Where the filesystem uses slashes to separate the directory from the filename, Perl uses a double colon. $Names::startup is the variable named $startup in the package Names, whereas $Dates::startup is the $startup variable in package Dates. Saying $startup by itself without a package name means the global variable $startup in the current package. (This assumes that no lexical $startup variable is currently visible. Lexical variables are explained in Chapter 10.) When looking at an unqualified variable name, a lexical takes precedence over a global. Lexicals live in scopes; globals live in packages. If you really want the global instead, you need to fully qualify it.

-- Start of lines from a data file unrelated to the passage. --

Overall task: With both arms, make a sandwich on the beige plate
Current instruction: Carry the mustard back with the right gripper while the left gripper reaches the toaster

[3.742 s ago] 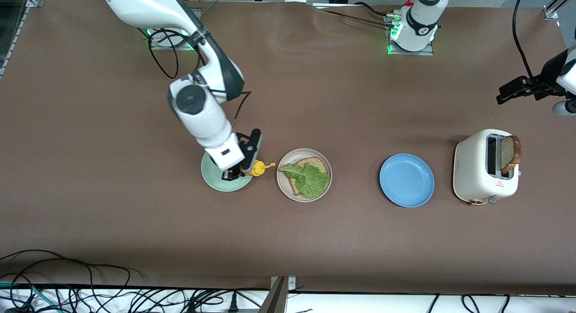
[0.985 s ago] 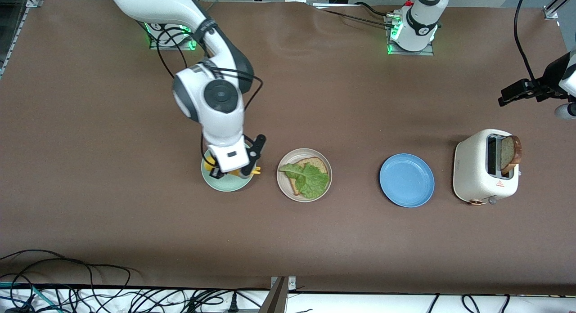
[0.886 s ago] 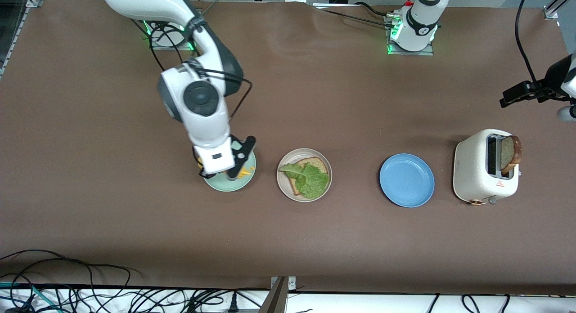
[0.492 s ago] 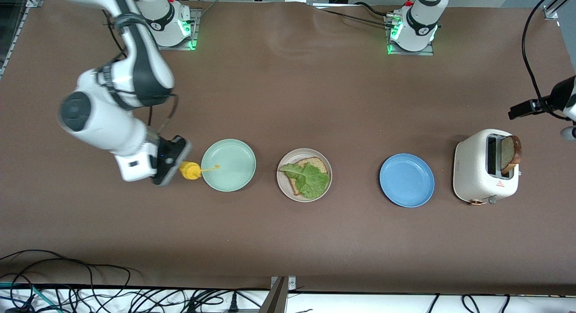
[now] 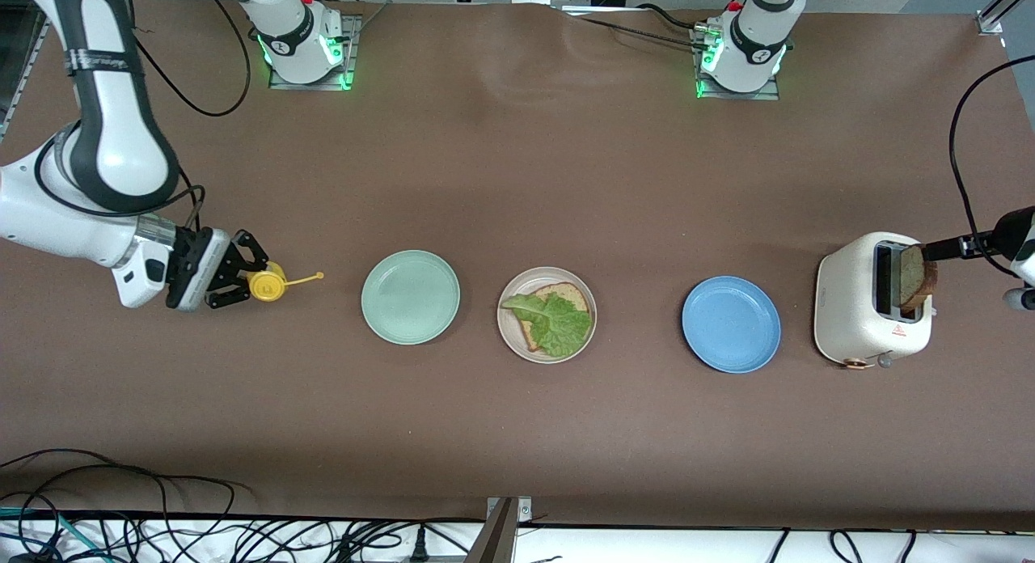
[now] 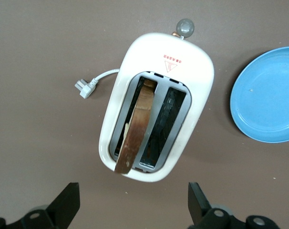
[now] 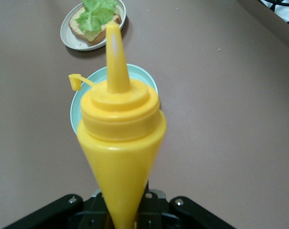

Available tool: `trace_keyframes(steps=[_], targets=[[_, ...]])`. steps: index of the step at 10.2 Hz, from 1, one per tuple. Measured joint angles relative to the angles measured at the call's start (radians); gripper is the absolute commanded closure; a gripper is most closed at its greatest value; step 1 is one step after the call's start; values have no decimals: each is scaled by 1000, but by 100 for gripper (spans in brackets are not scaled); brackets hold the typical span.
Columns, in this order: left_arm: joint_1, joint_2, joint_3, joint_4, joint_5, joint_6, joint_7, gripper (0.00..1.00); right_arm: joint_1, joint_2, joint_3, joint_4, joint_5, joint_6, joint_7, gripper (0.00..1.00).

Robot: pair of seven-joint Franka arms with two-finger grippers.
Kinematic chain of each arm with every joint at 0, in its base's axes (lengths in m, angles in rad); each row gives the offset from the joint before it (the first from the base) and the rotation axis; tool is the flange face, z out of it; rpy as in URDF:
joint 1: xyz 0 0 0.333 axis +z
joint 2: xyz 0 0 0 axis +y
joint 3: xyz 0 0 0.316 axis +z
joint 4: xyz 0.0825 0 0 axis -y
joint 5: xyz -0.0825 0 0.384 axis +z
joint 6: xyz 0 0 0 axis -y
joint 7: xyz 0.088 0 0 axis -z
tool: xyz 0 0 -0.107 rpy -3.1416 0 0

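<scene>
Centrally on the brown table [image 5: 517,433], the beige plate [image 5: 508,324] holds one slice of bread [image 5: 566,293] with a lettuce leaf [image 5: 556,320] lying on top; no second slice covers it. Toward the right arm's end sits a mint-green plate [image 5: 410,297], with nothing on it, and toward the left arm's end a blue plate [image 5: 731,324], likewise bare. Past the blue plate stands a white toaster [image 5: 849,312] with two slots; one slot holds an upright slice of toast [image 6: 135,128], the other shows nothing inside. A small red triangle mark with tiny red lettering [image 6: 172,63] is printed on the toaster's top, too small to read. The left gripper [image 6: 134,210] hangs over the toaster, jaws spread wide and holding nothing. The right gripper [image 5: 234,278], at the right arm's end of the table beside the mint-green plate, is clamped on a yellow squeeze bottle [image 7: 119,143], whose nozzle points toward the plates with its cap [image 7: 75,81] dangling on a tether.
</scene>
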Motion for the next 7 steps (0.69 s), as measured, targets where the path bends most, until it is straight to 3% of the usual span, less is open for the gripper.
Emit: trace_keyframes(steps=[3, 6, 7], targets=[[0, 66, -5, 0, 0, 84, 26, 0, -63, -7, -29, -137, 240, -30, -375, 100], [22, 117, -4, 0, -5, 102, 31, 0, -115, 3, -98, -269, 349, -123, -676, 100], [34, 126, -4, 0, -7, 102, 38, 5, -128, 12, -118, -290, 366, -158, -737, 100]])
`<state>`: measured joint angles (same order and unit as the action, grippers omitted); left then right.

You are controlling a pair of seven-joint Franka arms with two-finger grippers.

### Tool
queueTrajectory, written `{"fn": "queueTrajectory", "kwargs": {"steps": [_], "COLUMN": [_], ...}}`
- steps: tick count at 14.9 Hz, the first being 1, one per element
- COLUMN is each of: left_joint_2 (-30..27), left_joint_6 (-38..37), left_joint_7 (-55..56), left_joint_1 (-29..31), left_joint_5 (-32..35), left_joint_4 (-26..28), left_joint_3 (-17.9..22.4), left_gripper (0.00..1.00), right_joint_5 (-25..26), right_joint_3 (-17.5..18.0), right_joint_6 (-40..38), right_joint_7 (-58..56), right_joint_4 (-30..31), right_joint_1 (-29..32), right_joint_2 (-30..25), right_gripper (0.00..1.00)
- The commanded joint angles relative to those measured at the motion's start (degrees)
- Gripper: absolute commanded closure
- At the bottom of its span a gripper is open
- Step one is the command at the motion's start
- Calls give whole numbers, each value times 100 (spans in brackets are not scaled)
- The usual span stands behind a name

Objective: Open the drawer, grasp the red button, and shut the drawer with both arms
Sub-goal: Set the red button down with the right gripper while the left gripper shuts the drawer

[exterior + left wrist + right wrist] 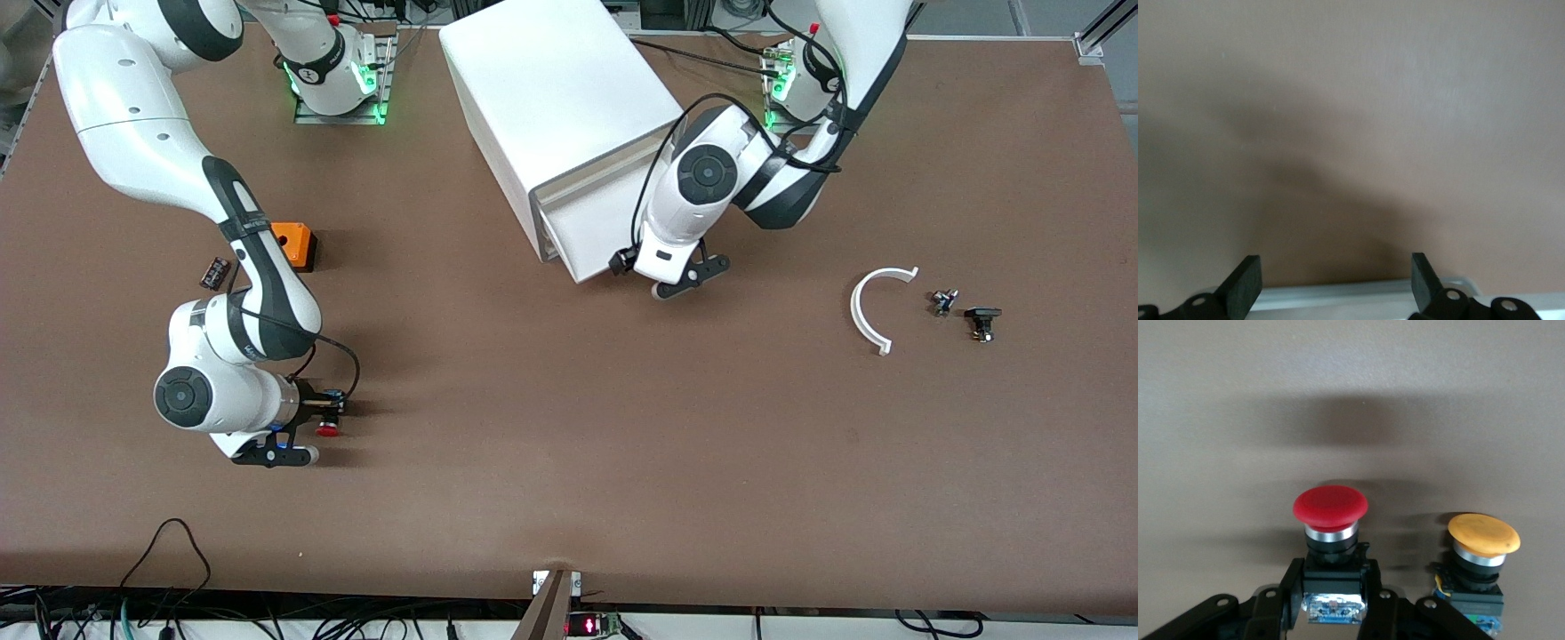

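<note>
Brown worktop (569, 444) carries the cabinet (560, 107), whose drawer (591, 240) juts toward the camera just beside the left end effector (680, 283), fingers spread, while the right end effector (1331, 603) clamps the button (1331, 520).

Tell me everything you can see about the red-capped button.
The button has a round red mushroom cap, a silver collar, a black body and a blue base. It looks plastic, with a metal-looking ring. The right gripper is shut on its body, over the table toward the right arm's end. A similar orange-capped button stands beside it, apart.
</note>
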<state>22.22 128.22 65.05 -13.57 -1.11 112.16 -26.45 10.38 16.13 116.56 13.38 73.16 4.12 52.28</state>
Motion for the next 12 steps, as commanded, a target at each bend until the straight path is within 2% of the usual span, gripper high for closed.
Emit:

package is a compile-time declaration that sets the default package prefix for unqualified global identifiers, much as chdir sets the default directory prefix for relative pathnames. This effect lasts until the end of the current scope (a brace-enclosed block, file, or eval). The effect is also terminated by any subsequent package statement in the same scope. (See the following code.) All programs are in package main until they use a package statement to change this.

package Alpha;
$name = "first";

package Omega;
$name = "last";

package main;
print "Alpha is $Alpha::name, Omega is $Omega::name.\n";
Alpha is first, Omega is last.

Unlike user-defined identifiers, built-in variables with punctuation names (like $_ and $.) and the identifiers STDIN, STDOUT, STDERR, ARGV, ARGVOUT, ENV, INC, and SIG are all forced to be in package main when unqualified. That way things like STDIN, @ARGV, %ENV, and $_ are always the same no matter what package you're in; for example, @ARGV always means @main::ARGV, even if you've used package to change the default package. A fully qualified @ElseWhere::ARGV would not, and carries no special built-in meaning. Make sure to localize $_ if you use it in your module.

Modules

The unit of software reuse in Perl is the module, a file containing related functions designed to be used by programs and other modules. Every module has a public interface, a set of variables and functions that outsiders are encouraged to use. From inside the module, the interface is defined by initializing certain package variables that the standard Exporter module looks at. From outside the module, the interface is accessed by importing symbols as a side effect of the use statement. The public interface of a Perl module is whatever is documented to be public. When we talk about modules in this chapter, and traditional modules in general, we mean those that use the Exporter.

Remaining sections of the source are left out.